1

When I try to google this, all I find is stuff about getting and setting the stack limit, such as -[NSThread stackSize], but that's NOT what I want. I want to know how much memory is in actually in use on the stack in the current thread, or equivalently how much stack space remains available.

I'm hoping to figure out a stack overflow in a crash report submitted by a user. In my previous experience, a stack overflow has usually been caused by an infinite recursion, but not this time. So I'm wondering if some of my C++ functions are really using a heck of a lot more stack space than they should.


A comment suggested that I get the stack pointer at the start of the thread, and compare its value later. I happened across the question Print out value of stack pointer. It has several answers:

  1. (The accepted answer) Take the address of a local variable.
  2. Use a little assembly language to get the value of the stack pointer register.
  3. Use the function __builtin_frame_address(0) in GCC or Clang.

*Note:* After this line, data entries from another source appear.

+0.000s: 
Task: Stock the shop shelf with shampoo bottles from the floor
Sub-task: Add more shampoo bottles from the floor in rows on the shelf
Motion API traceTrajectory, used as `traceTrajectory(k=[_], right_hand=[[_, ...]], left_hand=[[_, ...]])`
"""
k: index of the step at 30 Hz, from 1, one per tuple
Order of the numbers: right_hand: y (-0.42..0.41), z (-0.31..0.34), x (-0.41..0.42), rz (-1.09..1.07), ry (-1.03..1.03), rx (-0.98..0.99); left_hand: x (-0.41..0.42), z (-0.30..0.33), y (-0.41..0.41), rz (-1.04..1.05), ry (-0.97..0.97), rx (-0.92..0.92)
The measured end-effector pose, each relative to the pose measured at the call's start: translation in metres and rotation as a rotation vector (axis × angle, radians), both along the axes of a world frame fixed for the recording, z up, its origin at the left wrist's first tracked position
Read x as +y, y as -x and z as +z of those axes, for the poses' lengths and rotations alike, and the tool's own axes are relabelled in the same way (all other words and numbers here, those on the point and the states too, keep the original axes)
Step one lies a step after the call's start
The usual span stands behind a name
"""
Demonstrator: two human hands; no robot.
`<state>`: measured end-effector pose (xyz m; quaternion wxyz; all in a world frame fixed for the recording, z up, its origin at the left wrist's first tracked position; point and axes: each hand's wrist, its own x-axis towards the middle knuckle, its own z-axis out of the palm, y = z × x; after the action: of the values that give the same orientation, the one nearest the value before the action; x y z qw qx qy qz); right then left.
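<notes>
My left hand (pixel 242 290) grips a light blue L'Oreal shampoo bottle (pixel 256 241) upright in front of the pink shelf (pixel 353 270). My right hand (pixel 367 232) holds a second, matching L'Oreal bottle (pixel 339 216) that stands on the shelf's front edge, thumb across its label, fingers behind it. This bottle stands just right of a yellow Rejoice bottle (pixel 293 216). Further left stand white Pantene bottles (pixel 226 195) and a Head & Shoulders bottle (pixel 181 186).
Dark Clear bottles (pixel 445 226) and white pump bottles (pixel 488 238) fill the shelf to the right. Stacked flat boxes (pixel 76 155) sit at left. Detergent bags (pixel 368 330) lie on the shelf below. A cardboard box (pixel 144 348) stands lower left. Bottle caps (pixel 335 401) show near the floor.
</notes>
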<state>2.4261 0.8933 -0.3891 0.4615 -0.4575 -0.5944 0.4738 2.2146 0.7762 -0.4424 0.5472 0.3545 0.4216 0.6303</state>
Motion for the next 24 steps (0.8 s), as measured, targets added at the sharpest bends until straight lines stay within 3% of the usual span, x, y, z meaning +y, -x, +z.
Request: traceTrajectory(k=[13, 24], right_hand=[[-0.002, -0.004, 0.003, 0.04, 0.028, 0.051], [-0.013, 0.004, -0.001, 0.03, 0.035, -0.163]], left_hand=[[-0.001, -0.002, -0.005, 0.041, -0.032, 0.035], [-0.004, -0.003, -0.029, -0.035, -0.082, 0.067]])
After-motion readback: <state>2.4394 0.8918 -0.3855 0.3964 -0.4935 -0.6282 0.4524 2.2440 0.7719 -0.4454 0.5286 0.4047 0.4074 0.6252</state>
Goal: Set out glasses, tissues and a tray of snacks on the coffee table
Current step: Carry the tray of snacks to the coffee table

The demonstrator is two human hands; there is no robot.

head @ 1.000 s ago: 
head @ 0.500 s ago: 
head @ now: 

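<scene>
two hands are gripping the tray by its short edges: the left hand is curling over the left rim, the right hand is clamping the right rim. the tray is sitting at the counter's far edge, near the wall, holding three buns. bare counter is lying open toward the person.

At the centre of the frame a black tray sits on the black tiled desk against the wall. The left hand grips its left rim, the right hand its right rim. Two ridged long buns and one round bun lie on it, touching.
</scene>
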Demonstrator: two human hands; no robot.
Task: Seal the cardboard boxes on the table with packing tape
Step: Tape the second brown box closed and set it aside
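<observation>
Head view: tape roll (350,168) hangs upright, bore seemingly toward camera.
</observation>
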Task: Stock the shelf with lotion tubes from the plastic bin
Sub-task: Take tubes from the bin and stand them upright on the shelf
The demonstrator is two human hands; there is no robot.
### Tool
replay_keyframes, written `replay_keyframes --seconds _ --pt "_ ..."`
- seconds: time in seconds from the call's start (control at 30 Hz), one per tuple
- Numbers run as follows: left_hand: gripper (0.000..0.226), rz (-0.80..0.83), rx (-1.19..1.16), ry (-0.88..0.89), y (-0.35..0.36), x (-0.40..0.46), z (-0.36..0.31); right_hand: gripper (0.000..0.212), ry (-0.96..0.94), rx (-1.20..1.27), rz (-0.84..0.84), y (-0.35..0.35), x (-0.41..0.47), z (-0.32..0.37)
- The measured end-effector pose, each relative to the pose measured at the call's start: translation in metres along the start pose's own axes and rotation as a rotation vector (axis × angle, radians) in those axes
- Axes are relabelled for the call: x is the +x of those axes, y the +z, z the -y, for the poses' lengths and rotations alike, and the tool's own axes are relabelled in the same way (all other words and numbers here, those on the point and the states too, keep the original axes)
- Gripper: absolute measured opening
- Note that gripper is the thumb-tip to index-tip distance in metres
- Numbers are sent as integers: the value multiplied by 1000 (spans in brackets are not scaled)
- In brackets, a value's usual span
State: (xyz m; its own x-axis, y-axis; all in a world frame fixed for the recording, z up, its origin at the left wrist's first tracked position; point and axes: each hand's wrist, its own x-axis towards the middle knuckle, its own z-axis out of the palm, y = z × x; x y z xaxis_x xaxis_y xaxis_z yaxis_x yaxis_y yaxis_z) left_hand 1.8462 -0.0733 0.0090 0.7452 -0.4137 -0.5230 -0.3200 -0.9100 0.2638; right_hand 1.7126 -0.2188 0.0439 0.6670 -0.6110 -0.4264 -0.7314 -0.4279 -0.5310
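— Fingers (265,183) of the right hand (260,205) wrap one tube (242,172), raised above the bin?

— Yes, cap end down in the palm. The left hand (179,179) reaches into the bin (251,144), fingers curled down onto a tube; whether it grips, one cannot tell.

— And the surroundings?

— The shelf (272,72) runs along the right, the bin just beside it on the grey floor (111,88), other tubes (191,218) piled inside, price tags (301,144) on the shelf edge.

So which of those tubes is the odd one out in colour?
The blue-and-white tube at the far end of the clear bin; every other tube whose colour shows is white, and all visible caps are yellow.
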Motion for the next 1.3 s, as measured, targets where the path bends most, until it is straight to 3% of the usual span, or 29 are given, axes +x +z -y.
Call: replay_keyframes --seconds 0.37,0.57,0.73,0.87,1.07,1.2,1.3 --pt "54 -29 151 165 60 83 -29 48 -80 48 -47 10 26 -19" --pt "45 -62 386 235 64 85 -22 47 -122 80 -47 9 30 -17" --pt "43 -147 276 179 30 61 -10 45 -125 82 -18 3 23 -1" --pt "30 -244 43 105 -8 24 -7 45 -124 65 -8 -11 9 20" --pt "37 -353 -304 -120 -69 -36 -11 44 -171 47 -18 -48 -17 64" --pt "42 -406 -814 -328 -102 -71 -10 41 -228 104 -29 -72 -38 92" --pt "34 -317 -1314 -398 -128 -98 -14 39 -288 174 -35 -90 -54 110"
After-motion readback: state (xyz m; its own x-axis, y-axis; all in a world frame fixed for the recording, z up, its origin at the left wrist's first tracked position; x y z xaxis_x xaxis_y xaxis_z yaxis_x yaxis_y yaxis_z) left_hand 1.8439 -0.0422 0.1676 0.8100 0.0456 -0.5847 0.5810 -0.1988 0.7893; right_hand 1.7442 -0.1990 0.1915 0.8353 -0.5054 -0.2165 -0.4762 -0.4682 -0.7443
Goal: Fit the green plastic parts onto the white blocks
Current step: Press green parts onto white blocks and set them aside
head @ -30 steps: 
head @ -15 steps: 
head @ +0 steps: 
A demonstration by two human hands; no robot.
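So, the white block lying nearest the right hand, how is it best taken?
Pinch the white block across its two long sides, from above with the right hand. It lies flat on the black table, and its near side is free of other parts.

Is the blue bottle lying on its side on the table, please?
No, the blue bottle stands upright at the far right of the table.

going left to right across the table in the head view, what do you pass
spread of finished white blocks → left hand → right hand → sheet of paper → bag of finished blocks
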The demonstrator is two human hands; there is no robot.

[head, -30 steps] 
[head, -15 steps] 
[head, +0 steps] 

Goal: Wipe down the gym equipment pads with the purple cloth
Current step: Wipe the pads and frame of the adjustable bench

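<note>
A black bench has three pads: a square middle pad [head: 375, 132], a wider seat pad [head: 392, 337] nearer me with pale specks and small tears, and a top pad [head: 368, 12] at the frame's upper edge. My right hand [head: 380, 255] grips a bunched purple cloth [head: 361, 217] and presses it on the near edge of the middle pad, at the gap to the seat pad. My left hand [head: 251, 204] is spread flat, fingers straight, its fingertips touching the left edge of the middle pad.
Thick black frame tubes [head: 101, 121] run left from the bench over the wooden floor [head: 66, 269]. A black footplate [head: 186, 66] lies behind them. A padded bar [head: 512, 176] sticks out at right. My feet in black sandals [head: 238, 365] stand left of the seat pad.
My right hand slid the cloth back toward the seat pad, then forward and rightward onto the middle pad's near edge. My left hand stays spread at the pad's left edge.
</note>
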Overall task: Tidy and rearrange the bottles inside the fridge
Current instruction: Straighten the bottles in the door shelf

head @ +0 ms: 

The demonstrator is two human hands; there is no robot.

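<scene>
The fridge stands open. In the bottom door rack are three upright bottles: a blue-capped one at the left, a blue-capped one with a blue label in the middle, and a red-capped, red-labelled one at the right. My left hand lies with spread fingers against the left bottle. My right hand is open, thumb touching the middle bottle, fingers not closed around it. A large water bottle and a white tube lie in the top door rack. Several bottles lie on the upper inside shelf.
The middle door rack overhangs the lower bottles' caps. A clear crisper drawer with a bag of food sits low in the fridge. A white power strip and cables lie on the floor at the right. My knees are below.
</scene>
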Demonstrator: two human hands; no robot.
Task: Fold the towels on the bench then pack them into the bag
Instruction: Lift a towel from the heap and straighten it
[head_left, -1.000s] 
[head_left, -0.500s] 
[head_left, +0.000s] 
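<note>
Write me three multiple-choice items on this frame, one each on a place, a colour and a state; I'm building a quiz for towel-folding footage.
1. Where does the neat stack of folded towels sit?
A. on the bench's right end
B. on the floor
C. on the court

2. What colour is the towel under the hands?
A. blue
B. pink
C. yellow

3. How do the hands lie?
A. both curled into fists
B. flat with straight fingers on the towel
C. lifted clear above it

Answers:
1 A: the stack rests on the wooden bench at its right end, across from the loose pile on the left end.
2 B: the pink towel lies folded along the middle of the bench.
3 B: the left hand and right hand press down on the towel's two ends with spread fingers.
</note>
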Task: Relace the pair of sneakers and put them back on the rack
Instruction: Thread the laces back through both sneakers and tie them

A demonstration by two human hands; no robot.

I tried those techniques (Apple Clang, macOS 11.2). Methods 2 and 3 produced similar results, but method 1 produced absurdly different results. For one thing, method 1 gives values that increase as you go deeper into a call chain, while the others give values that decrease. What's up with this, are there two different kinds of stacks?

JWWalker
  • 22,385
  • 6
  • 55
  • 76
  • Not tested, but can you `pthread_attr_getstack()` and compare to the current value of the stack pointer? – Nate Eldredge Feb 12 '21 at 01:10
  • Or you could save the value of the stack pointer in thread-local storage when the thread is first started, and compare with it later. – Nate Eldredge Feb 12 '21 at 01:11
  • @NateEldredge, I tried `pthread_attr_getstack` and it returned NULL as the stackaddr parameter, and no error. That does not make any sense to me. – JWWalker Feb 12 '21 at 22:11
  • Perhaps it only returns a value previously set by `pthread_attr_setstack`. Too bad. – Nate Eldredge Feb 12 '21 at 22:22
  • 2
    Stacks on x86 and arm64 grow down, and no, there are not two kinds. If Method #1 is showing numbers that go up, then either something is wrong with your test code, or compiler optimizations are affecting it. Can you show your test case? – Nate Eldredge Feb 13 '21 at 18:26
  • 1
    @NateEldredge You're right, it was a compiler setting: Address Sanitizer (ASAN) with the option "detect use of stack after return" causes the strange values from method #1. – JWWalker Feb 15 '21 at 21:40
  • Ah that makes sense, it probably "poisons" pointers to local variables after the function returns, since it would be an error to use such a pointer. – Nate Eldredge Feb 15 '21 at 21:43

1 Answers1

2

If you are trying to do that, I guess you want to know how much memory are you using to guess the optimum number of threads you can create of some kind.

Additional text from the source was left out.